Tuesday, July 19, 2011
Apple and raisin bars
These are quite tasty bars, but they're too a bit too rich for snacking that doesn't follow mountain climbing.
Oat and raisin Bars
Makes 16 bars
Modified from Everyday Food via shutterbean
170 g unsalted butter, melted, plus more for pan
3/4 cup packed light-brown sugar
1/4 cup granulated sugar
1 large egg
1/2 teaspoon salt
1/2 teaspoon ground cinnamon
1 cup plain flour
2 cups rolled oats
3/4 cup raisins
1 green apple, grated
Preheat oven to 180°C, then line a 20cm square baking tin with baking paper.
In a large bowl, whisk together butter, sugars, egg, salt, and cinnamon until smooth. Add flour, oats, and raisins; fold in just until combined. Spread batter in prepared pan, and bake until a toothpick inserted in center comes out with moist crumbs attached, 25 to 30 minutes.
Leave to cool completely in pan then cut in to bars.
Sunday, July 17, 2011
Gado-gado
Another from the archives of delicious meals past. This peanut sauce is quite spicy, so if you're a thinker you may want to water-down some sauce with coconut for guests who can't handle heat.... Also this recipe it fine without shrimp paste, just add more salt.

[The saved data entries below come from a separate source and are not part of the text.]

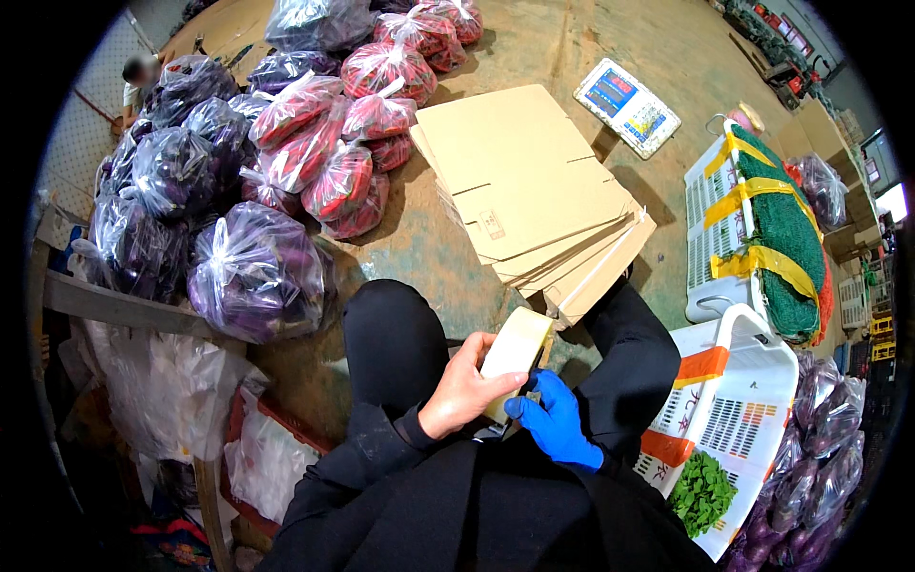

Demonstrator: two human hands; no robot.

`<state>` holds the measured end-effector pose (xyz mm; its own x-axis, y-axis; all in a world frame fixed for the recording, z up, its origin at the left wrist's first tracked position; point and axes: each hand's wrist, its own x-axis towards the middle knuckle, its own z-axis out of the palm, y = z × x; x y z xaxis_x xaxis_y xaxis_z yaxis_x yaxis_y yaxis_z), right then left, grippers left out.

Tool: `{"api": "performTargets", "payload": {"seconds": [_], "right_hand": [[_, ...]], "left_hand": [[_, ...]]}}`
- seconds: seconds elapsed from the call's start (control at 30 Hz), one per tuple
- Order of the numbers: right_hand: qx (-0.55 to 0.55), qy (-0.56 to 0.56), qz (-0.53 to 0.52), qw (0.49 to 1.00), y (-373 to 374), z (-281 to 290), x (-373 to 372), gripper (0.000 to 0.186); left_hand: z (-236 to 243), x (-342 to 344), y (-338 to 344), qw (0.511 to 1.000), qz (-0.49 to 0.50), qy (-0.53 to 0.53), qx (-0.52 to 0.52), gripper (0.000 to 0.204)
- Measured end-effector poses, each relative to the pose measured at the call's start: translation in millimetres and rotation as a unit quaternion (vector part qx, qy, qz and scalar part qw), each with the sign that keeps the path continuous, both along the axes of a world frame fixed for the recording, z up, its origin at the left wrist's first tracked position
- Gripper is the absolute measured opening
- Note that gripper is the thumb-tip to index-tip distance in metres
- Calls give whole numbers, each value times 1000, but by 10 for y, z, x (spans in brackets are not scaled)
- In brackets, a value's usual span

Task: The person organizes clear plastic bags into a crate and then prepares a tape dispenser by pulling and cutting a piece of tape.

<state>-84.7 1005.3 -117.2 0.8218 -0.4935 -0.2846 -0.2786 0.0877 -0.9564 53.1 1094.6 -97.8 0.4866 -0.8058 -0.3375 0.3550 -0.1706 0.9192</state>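
Hands meet over the lap in the head view — the bare left hand (464, 389) wraps around a roll of tape (515, 355), and the gloved right hand (556, 420) pinches at its lower edge. A steady roll would probably help the fingertips find the tape's end. Flat cardboard boxes (529, 186) lie just ahead, a white crate (739, 400) crowds the right — open floor (543, 48) lies beyond the boxes.
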Motion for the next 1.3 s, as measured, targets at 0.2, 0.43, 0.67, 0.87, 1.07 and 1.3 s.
{"api": "performTargets", "payload": {"seconds": [0.2, 0.43, 0.67, 0.87, 1.07, 1.3], "right_hand": [[-169, -80, 28, 982, -16, 75, 71, 25], [-146, -71, 43, 986, 2, 30, 42, 26], [-161, -82, 59, 982, 23, -33, 22, 32], [-194, -80, 68, 975, -12, 59, 20, 30], [-280, -71, 62, 955, -396, 187, -57, 21], [-161, -125, 142, 969, -1005, 445, 301, 57]], "left_hand": [[-25, -42, 39, 999, 21, -10, -43, 52], [-63, -71, 73, 998, 29, -19, -43, 50], [-94, -88, 95, 999, 37, -1, -34, 46], [-87, -57, 111, 993, 41, 83, -77, 42], [-100, 35, 142, 982, 44, 162, -82, 41], [13, 110, 113, 966, -74, 241, -63, 34]]}}
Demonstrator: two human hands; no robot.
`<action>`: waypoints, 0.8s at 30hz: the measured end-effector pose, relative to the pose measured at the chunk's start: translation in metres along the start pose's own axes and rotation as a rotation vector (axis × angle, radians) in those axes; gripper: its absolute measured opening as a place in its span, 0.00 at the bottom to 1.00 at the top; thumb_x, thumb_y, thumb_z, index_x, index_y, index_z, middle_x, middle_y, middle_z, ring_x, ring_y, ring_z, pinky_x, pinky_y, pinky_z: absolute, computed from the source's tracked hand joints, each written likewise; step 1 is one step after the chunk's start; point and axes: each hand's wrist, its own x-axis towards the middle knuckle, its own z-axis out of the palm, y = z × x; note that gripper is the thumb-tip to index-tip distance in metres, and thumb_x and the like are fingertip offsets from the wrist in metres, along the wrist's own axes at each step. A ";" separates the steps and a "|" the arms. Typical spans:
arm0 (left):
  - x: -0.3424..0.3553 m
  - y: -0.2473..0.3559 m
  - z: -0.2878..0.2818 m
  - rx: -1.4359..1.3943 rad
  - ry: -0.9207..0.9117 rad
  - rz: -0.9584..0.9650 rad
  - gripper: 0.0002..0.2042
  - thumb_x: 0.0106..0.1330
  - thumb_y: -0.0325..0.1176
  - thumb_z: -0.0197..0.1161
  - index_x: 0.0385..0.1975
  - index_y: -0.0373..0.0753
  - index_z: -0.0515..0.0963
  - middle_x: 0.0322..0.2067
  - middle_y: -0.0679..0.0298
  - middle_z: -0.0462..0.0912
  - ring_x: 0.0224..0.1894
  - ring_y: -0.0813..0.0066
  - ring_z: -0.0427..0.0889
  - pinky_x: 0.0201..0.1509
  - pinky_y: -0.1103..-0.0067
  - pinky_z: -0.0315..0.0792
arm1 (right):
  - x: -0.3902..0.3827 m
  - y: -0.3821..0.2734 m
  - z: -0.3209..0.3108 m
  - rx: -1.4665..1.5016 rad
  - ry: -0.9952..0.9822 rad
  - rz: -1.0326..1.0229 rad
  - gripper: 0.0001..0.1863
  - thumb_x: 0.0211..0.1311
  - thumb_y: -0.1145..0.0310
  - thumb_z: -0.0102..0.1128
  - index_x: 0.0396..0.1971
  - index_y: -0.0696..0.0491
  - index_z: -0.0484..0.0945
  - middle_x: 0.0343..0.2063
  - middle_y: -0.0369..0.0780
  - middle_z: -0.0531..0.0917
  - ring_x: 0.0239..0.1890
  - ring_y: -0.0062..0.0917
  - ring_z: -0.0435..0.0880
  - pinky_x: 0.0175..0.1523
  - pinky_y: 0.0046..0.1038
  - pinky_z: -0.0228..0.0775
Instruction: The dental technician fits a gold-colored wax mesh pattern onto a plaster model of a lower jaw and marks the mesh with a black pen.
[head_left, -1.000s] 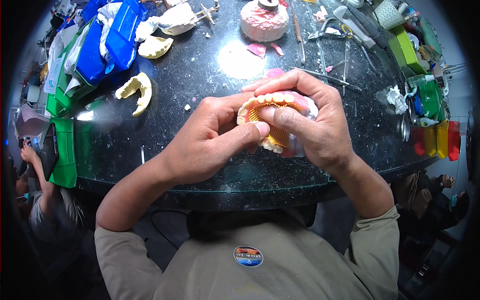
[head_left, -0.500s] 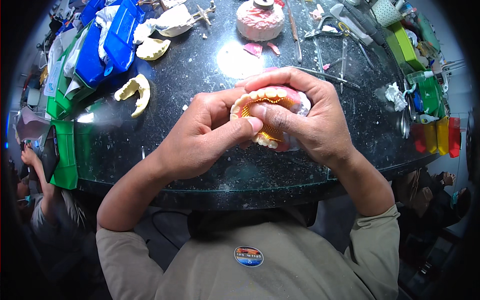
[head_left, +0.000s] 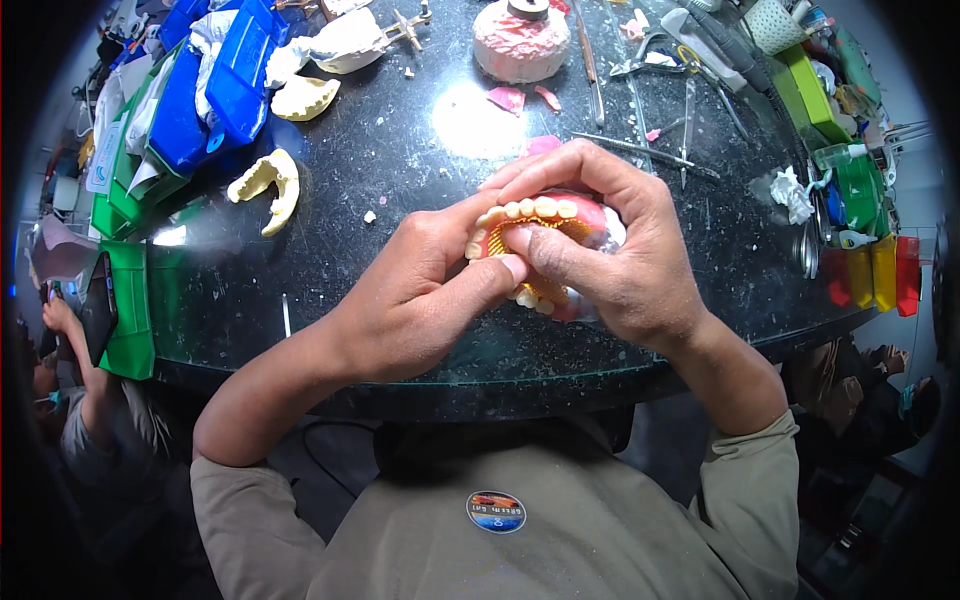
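Between both hands, above the dark tabletop, is a denture (head_left: 540,207) with cream teeth, pink gum and a gold mesh (head_left: 508,240) on its inner curve. A whitish part shows at its right end. My left hand (head_left: 420,275) grips the left side, its thumb tip against the inner edge by the mesh. My right hand (head_left: 625,255) wraps over the far and right side, with its thumb pressed onto the mesh. The fingers of both hands curl behind the denture and are partly hidden.
Cream horseshoe-shaped plaster pieces (head_left: 268,188) lie at left, near blue bins (head_left: 235,100) and a green bin (head_left: 128,310). A round pink-stained plaster block (head_left: 521,45) stands at the back. Metal tools (head_left: 650,152) and pliers (head_left: 665,55) lie back right, and crumpled tissue (head_left: 792,193) at right.
Both hands and the denture have dropped slightly toward me, and the denture has tilted a little. The grip looks the same.
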 end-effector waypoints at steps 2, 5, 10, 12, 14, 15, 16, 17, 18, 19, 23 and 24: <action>0.001 -0.001 0.001 -0.007 0.000 -0.009 0.17 0.66 0.28 0.50 0.52 0.27 0.69 0.39 0.58 0.80 0.41 0.77 0.78 0.48 0.78 0.71 | -0.001 0.000 0.001 -0.005 0.011 0.012 0.11 0.55 0.73 0.63 0.38 0.59 0.77 0.37 0.41 0.81 0.40 0.20 0.80 0.49 0.26 0.74; 0.002 -0.005 0.000 -0.013 -0.002 -0.021 0.17 0.66 0.28 0.50 0.53 0.27 0.69 0.40 0.58 0.80 0.41 0.77 0.78 0.48 0.78 0.71 | -0.001 0.000 0.001 -0.023 0.021 0.013 0.10 0.55 0.73 0.63 0.37 0.58 0.77 0.37 0.40 0.81 0.40 0.19 0.80 0.49 0.25 0.74; 0.004 -0.002 0.000 -0.087 0.042 -0.022 0.18 0.66 0.29 0.51 0.54 0.29 0.69 0.39 0.61 0.80 0.41 0.79 0.77 0.48 0.79 0.71 | 0.001 -0.002 0.003 0.053 0.085 0.027 0.10 0.53 0.73 0.63 0.36 0.58 0.78 0.36 0.40 0.80 0.39 0.19 0.79 0.47 0.22 0.73; 0.004 0.000 -0.005 -0.211 0.031 -0.161 0.18 0.66 0.30 0.53 0.55 0.29 0.69 0.41 0.61 0.80 0.43 0.80 0.77 0.49 0.80 0.71 | 0.001 -0.003 0.004 0.057 0.105 0.011 0.10 0.56 0.73 0.62 0.38 0.58 0.77 0.39 0.42 0.80 0.42 0.21 0.79 0.50 0.25 0.72; 0.005 0.002 -0.003 -0.329 -0.016 -0.090 0.20 0.66 0.31 0.55 0.57 0.30 0.67 0.44 0.60 0.78 0.46 0.80 0.77 0.49 0.81 0.72 | 0.002 -0.003 0.005 0.058 0.123 -0.006 0.10 0.58 0.72 0.62 0.39 0.58 0.76 0.42 0.44 0.80 0.45 0.22 0.79 0.53 0.28 0.72; 0.006 0.002 0.000 -0.304 0.014 -0.047 0.24 0.63 0.33 0.56 0.57 0.28 0.65 0.47 0.57 0.77 0.47 0.75 0.78 0.51 0.78 0.73 | 0.001 -0.003 0.006 0.113 0.147 -0.012 0.11 0.59 0.72 0.61 0.40 0.58 0.76 0.44 0.45 0.80 0.46 0.23 0.79 0.54 0.28 0.72; 0.006 0.002 0.002 -0.280 0.044 -0.004 0.29 0.60 0.36 0.58 0.58 0.26 0.62 0.49 0.53 0.75 0.49 0.69 0.79 0.53 0.76 0.74 | 0.001 -0.003 0.006 0.168 0.171 -0.017 0.11 0.59 0.72 0.61 0.41 0.58 0.75 0.46 0.46 0.79 0.48 0.24 0.79 0.55 0.28 0.71; 0.007 -0.002 0.003 -0.305 0.035 0.043 0.29 0.60 0.36 0.60 0.59 0.27 0.60 0.50 0.53 0.74 0.47 0.68 0.80 0.47 0.75 0.77 | 0.002 0.000 0.004 0.136 0.147 -0.055 0.12 0.60 0.72 0.61 0.42 0.58 0.75 0.48 0.47 0.78 0.48 0.24 0.79 0.56 0.29 0.71; 0.007 -0.005 0.001 -0.304 0.038 0.047 0.29 0.60 0.36 0.60 0.59 0.27 0.60 0.50 0.53 0.74 0.47 0.68 0.80 0.47 0.75 0.77 | 0.002 0.000 0.004 0.135 0.143 -0.058 0.12 0.60 0.72 0.61 0.42 0.58 0.75 0.48 0.47 0.78 0.48 0.24 0.79 0.56 0.29 0.71; 0.007 -0.008 -0.003 -0.369 -0.023 0.046 0.27 0.63 0.33 0.59 0.60 0.29 0.61 0.50 0.55 0.74 0.48 0.70 0.79 0.47 0.75 0.78 | 0.002 0.000 0.004 0.157 0.138 -0.035 0.12 0.60 0.72 0.61 0.42 0.58 0.75 0.48 0.47 0.78 0.48 0.24 0.78 0.56 0.29 0.71; 0.007 -0.006 -0.004 -0.451 -0.092 0.001 0.27 0.65 0.35 0.60 0.60 0.28 0.60 0.50 0.52 0.74 0.47 0.65 0.80 0.42 0.72 0.80 | 0.002 -0.001 0.005 0.236 0.121 0.021 0.12 0.60 0.72 0.60 0.43 0.57 0.75 0.49 0.48 0.78 0.50 0.27 0.78 0.57 0.30 0.70; 0.007 -0.008 -0.004 -0.451 -0.093 -0.001 0.27 0.65 0.35 0.60 0.60 0.28 0.60 0.50 0.52 0.74 0.47 0.65 0.80 0.42 0.72 0.80 | 0.003 -0.001 0.004 0.237 0.123 0.022 0.12 0.60 0.72 0.60 0.43 0.57 0.75 0.49 0.48 0.78 0.50 0.27 0.78 0.57 0.30 0.70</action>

Peanut sauce for gado gado
Makes 1 1/2 cups of sauce
Adapted from South East Asian Food by Rosemary Brissenden
1 1/2 cups small raw peanuts
1 tbsp vegetable oil + more for deep-frying
7 chillies, seeded and sliced
2 small cloves of garlic
1 tsp shrimp paste
1 cup coconut milk
1 tsp palm sugar
salt to taste
water as necessary
lime juice or white vinegar to taste
Deep fry the peanuts in batches until golden, once they have cooled remove the skins and then grind them into a coarse powder.
Grind the chillies, garlic and shrimp paste in to a paste, then heat 1 tablespoon of oil and fry the spices until fragrant. Mix the peanuts, fried spices, coconut milk and sugar in a saucepan, bring the mixture to the boil and cook until the sauce thickens. Add salt to taste and water to bring the paste to a pouring consistency; then remove from the heat. Add lime juice or vinegar to balance the sauce and allow to cool before serving.
Monday, July 11, 2011
Historic cake
I must have last eaten this cake in the early 1990s; it's still great. My mum always made it as a loaf, but it actually holds together as a square.
Apple and Pecan Nut Cake
Makes 1 20 cm square cake
Makes 1 20 cm square cake
2 cooking apples
½ cup of sugar
1 ½ cups plain wholemeal flour
1 level tsp bicarb of soda
2 tsps cinnamon
2 Tsps allspice
1 cup roughly chopped pecan nuts
1 egg
125g butter, melted
Peel, core cut apples in chunks, and mix with sugar. Set aside. Shift flour, bicarb, spices and mix in chopped pecan nuts, beat egg into cooled butter. Add apples, lightly mix in flour- nut mixture and spoon into a greased 20 cm square tin. Bake at 180°C for 45-55 mins.
Sunday, July 10, 2011
Olebollen
They don't photograph well, they were golden and delicious. Yum! |
A Dutch New Year's tradition, made January 1 2011 (it's been a bit like that this year).
Ollebollen
Makes enough for 6 hungry people
Adapted from Dutch Cooking by H. Halverhout
3 cups plain flour
2 tsp instant yeast
1 tsp salt
1 1/2 cups currants and raisins
50 g glacé ginger
2 small pink lady apples, peeled and diced
1 egg
1 cup milk
Icing sugar
Oil for deep frying
Mix everything together in a large bowl, cover and leave in a warm place to rise for an hour.
Heat the oil to 190°C, use two spoons to shape the batter in to balls and drop them in to the oil.Fry them a few at a time, until golden brown (~8 minutes). Drain on absorbent paper, then pile high and cover with icing sugar.